The Association of American Medical Colleges (AAMC), a group that facilitates medical education in the United States, has wielded its influence and prestige to politicize the medical field and push diversity, equity, and inclusion, according to a report first shared with The Daily Wire. 

Do No Harm, an organization devoted to de-politicizing medicine, published an exhaustive 80-page report on Tuesday documenting how the AAMC has integrated DEI into its influential academic programs and advanced a leftist public policy agenda. This includes allowing ideology to creep into medical school testing, pushing racially-focused medical theories, and promoting transgender medical procedures on children. 

“The AAMC corrupts medical education by blatantly embedding DEI into American medical schools,” Dr. Jared Ross, a senior fellow with Do No Harm, told The Daily Wire. “Our report offers practical solutions to restore excellence in the medical curriculum. The medical education system in this country should be focused on science-based teachings rather than forcing students to engage with a radical political ideology.”

Founded in 1876, the AAMC works with 171 accredited medical schools in the United States and Canada, over 400 teaching hospitals and health systems, and 70 academic societies. It also administers the MCAT, a test used for admission to medical colleges, and sponsors the accrediting body for allopathic medical schools. 

“Through its demonstrated commitment to activism over meritocracy, the AAMC has firmly planted itself on the Mt. Rushmore of DEI-centric organizations,” the report says. 

Ian Kingsbury, the director of research at Do No Harm, told The Daily Wire that the association had infused DEI ideology “into all facets of medical school application, education, and then placement into residency.”
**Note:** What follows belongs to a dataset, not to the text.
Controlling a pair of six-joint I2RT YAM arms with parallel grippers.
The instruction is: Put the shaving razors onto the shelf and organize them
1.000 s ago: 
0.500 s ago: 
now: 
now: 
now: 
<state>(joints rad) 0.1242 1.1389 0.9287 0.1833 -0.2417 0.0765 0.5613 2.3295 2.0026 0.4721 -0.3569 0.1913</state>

“These are politically radical people who are destroying medical education in the United States,” he said. 

AAMC’s Open Embrace of DEI

While many corporations and educational institutions have backed away from DEI programs and policies over the past year, the AAMC is still fully on board with the ideology. 

On its website, the AAMC lists “diversity, inclusion, and equity in health care” as one of its four primary mission areas. In another section. the website says that DEI “in medical education and the physician workforce is critical for everyone’s health.”

The AAMC says that it is “committed” to DEI and has published numerous DEI-focused articles and hosted numerous webinars on the topic. 

“Advancing anti-racism is a continuous process that requires a variety of approaches and strategies. Below is a list of resources to further assist institutions in catalyzing change in academic medicine,” the organization says

It points people to the work of leftists like Kimberle Crenshaw and the Boston University Center for Antiracist Research directed by Ibram X. Kendi. 

In a “health equity” guide produced by the AAMC and the American Medical Association, the organizations claim that narratives advantaging white men need to be “deconstructed.”

“Narratives grounded in white supremacy and sustaining structural racism, for example, perpetuate cumulative disadvantage for some populations and cumulative advantage for white people, and especially white men,” the guide said. “Patriarchal narratives enforce rigidly defined traditional norms, and reinforce inequities based on gender.”

The AAMC’s Outsized Role in Medical Education

“The AAMC’s influence touches nearly every step of the medical education experience,” Do No Harm wrote. “The revenue generated by its services that all U.S. medical students and future residents must use – more than $200 million in 2022 – creates a near-bottomless well from which the AAMC can draw.”

The AAMC has a tremendous role in shaping medical education and policy throughout the United States. In addition to administering the MCAT, the association runs the Medical School Admission Requirements database, runs the American Medical College Application Service, and is a co-sponsor of the Liaison Committee on Medical Education (LCME), an accrediting body for allopathic medical schools.

Each of these projects has been impacted by the association’s DEI focus. For example, one of the foundational concepts for the MCAT is “social inequality.” Topics under this category include “environmental justice,” class consciousness, intersectionality, and privilege.  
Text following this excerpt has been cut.